Obviously, the central theme of the messianic message to “all nations” could not be restricted to the political deliverance of Judea, as in Maimonides outline. The universal themes of forgiveness, peace with God and the life to come would have to loom large in any universal presentation, and we find that these themes, appropriate to the “Saviour of the world”, are the burden of the good news brought to the world by the early Christian evangelists (cf Acts 2:38-40; 17:22-31).
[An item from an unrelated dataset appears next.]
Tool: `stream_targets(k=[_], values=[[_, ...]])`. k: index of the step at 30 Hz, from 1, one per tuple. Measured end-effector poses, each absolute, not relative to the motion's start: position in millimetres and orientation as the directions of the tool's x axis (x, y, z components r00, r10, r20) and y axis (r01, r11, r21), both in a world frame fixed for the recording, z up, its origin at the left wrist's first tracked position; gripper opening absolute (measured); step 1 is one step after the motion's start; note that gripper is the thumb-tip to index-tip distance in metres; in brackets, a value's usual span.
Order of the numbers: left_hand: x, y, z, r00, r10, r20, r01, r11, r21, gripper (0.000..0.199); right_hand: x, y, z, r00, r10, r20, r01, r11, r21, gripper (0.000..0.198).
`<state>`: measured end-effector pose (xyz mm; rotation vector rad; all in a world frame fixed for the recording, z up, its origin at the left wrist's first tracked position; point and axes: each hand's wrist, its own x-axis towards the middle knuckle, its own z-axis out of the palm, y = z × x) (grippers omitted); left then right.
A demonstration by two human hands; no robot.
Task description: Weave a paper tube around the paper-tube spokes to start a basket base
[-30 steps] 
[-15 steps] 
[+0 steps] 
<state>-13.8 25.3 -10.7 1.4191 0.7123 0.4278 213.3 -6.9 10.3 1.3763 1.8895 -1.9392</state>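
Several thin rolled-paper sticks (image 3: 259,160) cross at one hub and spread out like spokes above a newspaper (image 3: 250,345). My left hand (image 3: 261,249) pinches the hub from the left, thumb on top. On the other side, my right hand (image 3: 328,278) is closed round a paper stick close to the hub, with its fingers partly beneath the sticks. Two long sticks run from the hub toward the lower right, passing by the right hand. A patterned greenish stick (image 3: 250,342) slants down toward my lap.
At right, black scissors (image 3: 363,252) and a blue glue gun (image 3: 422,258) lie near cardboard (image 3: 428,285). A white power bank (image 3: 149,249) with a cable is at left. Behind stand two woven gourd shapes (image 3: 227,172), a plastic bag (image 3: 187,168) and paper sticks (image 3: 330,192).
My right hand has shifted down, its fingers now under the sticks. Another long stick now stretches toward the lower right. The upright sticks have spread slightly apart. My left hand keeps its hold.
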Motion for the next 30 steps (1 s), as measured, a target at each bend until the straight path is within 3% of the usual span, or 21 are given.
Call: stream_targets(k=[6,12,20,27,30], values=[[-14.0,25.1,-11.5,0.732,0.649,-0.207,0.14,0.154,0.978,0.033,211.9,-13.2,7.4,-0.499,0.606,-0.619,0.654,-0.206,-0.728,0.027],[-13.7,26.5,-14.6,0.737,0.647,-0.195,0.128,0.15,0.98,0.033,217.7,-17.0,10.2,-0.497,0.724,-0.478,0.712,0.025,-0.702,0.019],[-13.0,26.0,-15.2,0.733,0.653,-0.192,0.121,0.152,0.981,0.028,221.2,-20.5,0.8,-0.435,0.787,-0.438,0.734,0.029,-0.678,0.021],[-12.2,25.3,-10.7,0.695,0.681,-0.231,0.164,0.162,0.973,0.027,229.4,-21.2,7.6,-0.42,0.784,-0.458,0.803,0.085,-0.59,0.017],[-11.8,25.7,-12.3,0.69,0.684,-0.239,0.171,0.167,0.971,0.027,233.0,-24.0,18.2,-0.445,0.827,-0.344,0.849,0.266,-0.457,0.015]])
JESUS, THE LIBERATOR OF ISRAEL
But what is to prevent the Saviour of the world from also being the Messiah of Israel? Why should a person who refuses to liberate Israel, at what history has shown to be the wrong time, be precluded from bringing redemption to Israel at the appropriate time? But do the teachings of Jesus and His early followers show any lasting interest in the national welfare of the Jewish people? Strangely enough, in a passage which speaks of the impending doom of the Jewish state, Jesus includes the phrase, “Ye shall not see me henceforth, till ye shall say, Blessed is he that cometh in the name of the Lord” (Matthew 23:37-39). When it is remembered that Jesus wept over the city of Jerusalem (Luke 19:41), this statement cannot be seen as an expression of mere pique. Here is a genuine gleam of hope for the future, which is taken up by Paul. In his letter to the Roman Christians, Paul taught his Gentile converts to love and respect the Jewish people as privileged (Romans 3:2), chosen (Romans 11:2), and beloved (Romans 11:28). He then goes on to predict that “all Israel shall be saved” (Romans 11:26), and that their “receiving” will mean life from the dead” for the whole world (Romans 11:15).
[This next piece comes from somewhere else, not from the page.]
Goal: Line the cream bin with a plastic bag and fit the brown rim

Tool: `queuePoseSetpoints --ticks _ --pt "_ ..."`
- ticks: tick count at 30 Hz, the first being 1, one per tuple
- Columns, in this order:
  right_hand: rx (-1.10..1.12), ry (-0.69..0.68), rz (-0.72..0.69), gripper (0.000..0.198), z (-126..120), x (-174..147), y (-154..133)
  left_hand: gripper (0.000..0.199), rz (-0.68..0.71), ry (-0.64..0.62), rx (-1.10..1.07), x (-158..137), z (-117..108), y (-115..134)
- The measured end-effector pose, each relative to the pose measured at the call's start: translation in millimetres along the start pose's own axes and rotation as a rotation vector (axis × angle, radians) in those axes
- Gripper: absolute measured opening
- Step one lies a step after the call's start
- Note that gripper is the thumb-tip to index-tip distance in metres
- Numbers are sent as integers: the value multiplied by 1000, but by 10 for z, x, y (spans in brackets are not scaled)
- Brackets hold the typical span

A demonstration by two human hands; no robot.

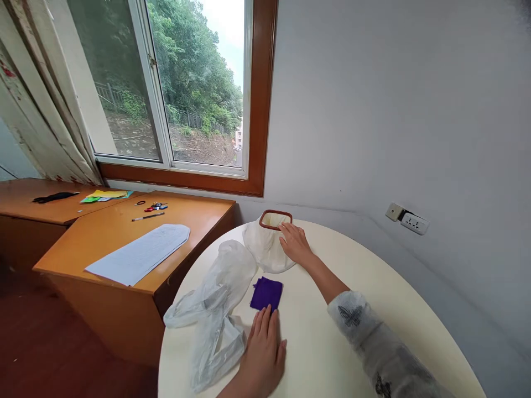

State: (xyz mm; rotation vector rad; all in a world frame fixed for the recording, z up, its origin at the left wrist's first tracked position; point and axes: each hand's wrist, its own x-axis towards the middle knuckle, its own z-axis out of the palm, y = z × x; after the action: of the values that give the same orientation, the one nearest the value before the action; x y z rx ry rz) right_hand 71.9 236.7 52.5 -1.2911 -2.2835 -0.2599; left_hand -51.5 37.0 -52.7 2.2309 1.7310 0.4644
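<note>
Left hand (pixel 263 349) lies flat, fingertips on the near edge of folded purple cloth (pixel 267 292), lower centre of frame. Right hand (pixel 296 243) at brown rounded-square hoop (pixel 277 211), mid-frame; pinching or merely touching, can't tell. Light fingertip pressure should keep cloth layers aligned.

The right sleeve (pixel 388 348) is soft-looking grey cloth with paler and darker patches, printed with 2 black butterflies (pixel 349 315), 1 by the cuff (pixel 344 298) and 1 farther up the arm. The cuff ends on the forearm (pixel 329 279), and both the right hand (pixel 296 243) and the left hand (pixel 262 354) are bare.
</note>
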Motion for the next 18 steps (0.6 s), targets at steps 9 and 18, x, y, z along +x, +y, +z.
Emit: queuePoseSetpoints --ticks 9,18 --pt "-74 -68 -30 20 53 209 39 61 -107 -120 25 9 -107 88" --pt "-73 -145 40 13 -184 0 144 61 -137 -102 57 -19 -78 109"
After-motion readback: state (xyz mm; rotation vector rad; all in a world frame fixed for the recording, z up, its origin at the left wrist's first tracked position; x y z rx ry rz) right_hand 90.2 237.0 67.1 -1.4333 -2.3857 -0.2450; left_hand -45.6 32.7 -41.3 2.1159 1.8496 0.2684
As the position stands in the New Testament, the specifically Jewish aspect of the Messiah’s role has not been superseded or swallowed up, but rather is held in reserve against the future consummation of the Messiah’s work. The Messiah has already, in His first coming, started the process whereby man is delivered from the guilt and power of sin and is incorporated into the community of the new covenant (Matthew 26:28). The final judgment and renewal of the world is mercifully held in abeyance, while this work of rescue or salvation is going on (2 Peter 3:9). But at the set time, the Messiah will come in triumph “in the clouds of heaven” (Mark 14:61-62), “and every eye shall see him, and they also which pierced him (Rev. 1:7). This refers to the Jewish people, and the allusion to Zechariah 12:10 in this verse enables us to add, “. . . they shall mourn for him, as one mourneth for his only son . ..” This also establishes the deity of the Messiah, because at this time it is “the Lord ” who goes forth, and it is “His feet” that shall stand in that day upon the Mount of Olives” (Zechariah 14:3-4). This national reversal of Israel’s rejection of Jesus is also seen in Paul’s quotation of Isaiah 59:20, when he states in Romans 11:26, “There shall come out of  Sion the Deliverer, and shall turn away ungodliness from Jacob.”
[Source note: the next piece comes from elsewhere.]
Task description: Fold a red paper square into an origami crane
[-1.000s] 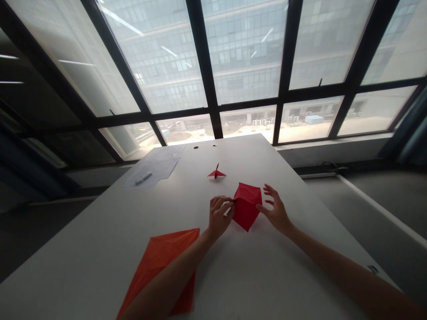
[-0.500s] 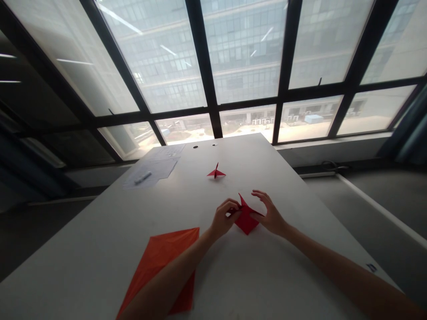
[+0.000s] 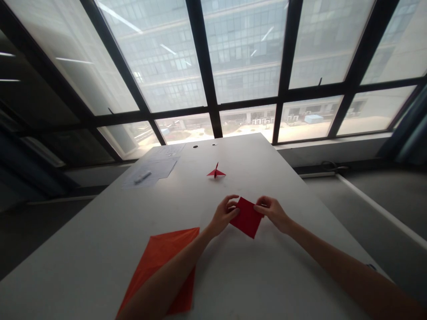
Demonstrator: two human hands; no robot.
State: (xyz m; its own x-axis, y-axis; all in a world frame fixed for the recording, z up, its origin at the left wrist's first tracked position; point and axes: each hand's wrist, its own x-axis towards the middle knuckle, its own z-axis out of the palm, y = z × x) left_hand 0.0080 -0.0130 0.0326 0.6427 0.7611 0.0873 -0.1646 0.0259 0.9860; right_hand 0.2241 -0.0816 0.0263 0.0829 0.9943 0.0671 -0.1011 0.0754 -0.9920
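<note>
Between my two hands is a red sheet of origami paper [image 3: 247, 218], folded into a small square and tilted with one corner toward me. My left hand [image 3: 224, 215] pinches its left side, thumb on top. At the upper right edge, my right hand [image 3: 271, 212] grips the paper between thumb and curled fingers. Farther up the table stands a folded red paper crane [image 3: 216, 172] with its wings spread. Under my left forearm lies an orange and red stack of paper [image 3: 167, 249], partly hidden by the arm.
The white table [image 3: 287, 275] reaches to a wall of windows with dark frames [image 3: 213, 109]. White printed sheets [image 3: 156, 164] lie at the far left, with a pale marker-like stick [image 3: 143, 177] on them. Two round holes [image 3: 195, 146] show near the far edge.
The red paper, which had a raised pointed flap, now shows as a flat square, turned and tilted. My right hand's fingers have closed from a spread pose onto its edge.
</note>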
The modem return and reconstitution of the nation of Israel, in the land of Israel, can thus be seen as a preparation for this great confrontation with the Messiah. These are the earlier stages of the process described in Ezekiel 37:7-8, where the dry bones of Israel are gathered and joined together and given flesh. The mighty national transformation of renewal in the Messiah, which will inevitably follow, corresponds to izekiel s reference to the life-giving inrush of the breath, or “Ruach , which will cause the whole house of Israel to stand “upon their feet, an exceeding great army” (Ezekiel 37:10).
Conclusion
In our comparison of the rabbinic and Christian concepts of the Messiah, we have seen Judaism groping after a merely human Messiah, who will try to meet their requirements but will never be big enough for the task he attempts. On the other hand, we sometimes see Christendom exalting a “de-Judaized” Messiah, who could easily be mistaken for a cosmopolitan master-philosopher, who operates in a cyclic world system which goes on forever. The New Testament, however, takes up both the universal and the Jewish aspects of messiahship, offering a Saviour of the world who is a Jewish Saviour, who is also concerned to enter into the enjoyment of His ancient title, “The King of the Jews” (Matthew 2:2).

ENDNOTE
  1. A Lukyn Williams, The Doctrines of Modem Judaism Considered (London:SPCK, 1939), pp. 152-155.